▶ **YOUR OBJECTIVE**: Where the word "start" occurs in a line of the data, return the whole line.

--- RECORDED DATA Enclosed Below ---

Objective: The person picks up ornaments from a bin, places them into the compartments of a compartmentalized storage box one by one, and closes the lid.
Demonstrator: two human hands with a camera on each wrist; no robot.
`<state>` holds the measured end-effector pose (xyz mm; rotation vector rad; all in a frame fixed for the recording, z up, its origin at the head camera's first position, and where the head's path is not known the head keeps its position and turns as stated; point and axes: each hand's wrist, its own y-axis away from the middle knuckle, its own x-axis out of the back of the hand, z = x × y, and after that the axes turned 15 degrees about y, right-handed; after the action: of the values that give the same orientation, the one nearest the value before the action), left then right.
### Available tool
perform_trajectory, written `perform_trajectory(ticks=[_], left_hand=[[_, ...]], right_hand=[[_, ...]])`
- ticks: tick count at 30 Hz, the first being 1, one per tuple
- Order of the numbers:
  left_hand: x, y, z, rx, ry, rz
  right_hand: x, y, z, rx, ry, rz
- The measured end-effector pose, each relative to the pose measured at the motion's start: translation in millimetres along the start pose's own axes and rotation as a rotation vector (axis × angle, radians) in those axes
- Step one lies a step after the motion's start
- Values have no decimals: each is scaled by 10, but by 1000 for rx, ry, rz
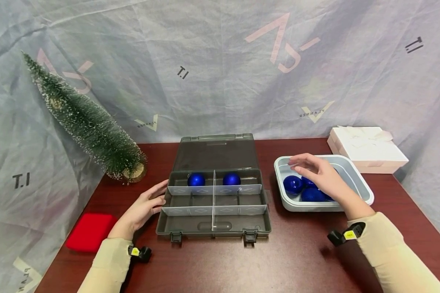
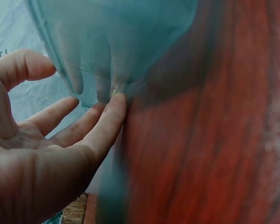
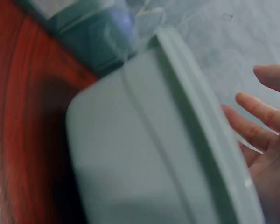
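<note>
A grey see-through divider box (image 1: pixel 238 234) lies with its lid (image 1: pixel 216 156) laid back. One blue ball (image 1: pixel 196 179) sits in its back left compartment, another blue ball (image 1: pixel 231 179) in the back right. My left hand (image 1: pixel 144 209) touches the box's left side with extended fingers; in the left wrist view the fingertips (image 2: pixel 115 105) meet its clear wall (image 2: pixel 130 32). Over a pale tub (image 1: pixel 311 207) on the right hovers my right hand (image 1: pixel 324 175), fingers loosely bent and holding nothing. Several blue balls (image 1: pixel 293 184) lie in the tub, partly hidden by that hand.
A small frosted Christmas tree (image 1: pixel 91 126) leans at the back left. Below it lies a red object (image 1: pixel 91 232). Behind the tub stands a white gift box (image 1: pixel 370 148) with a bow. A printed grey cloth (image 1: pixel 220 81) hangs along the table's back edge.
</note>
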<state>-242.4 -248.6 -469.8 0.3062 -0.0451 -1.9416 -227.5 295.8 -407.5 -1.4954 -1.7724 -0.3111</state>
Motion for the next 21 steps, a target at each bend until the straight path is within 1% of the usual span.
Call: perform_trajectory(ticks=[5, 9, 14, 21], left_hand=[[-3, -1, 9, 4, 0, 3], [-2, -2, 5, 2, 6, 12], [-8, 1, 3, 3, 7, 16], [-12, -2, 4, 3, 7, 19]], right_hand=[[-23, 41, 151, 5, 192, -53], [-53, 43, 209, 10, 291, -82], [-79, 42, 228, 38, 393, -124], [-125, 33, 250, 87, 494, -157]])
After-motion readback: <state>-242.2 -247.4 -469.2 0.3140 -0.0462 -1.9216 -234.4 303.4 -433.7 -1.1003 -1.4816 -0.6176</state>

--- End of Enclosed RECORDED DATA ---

▶ **COMPLETED EXERCISE**:
- The measured end-effector pose, each relative to the pose measured at the motion's start: translation in millimetres along the start pose's own axes and rotation as a rotation vector (axis × angle, radians) in those axes
- Step one lies a step after the motion's start

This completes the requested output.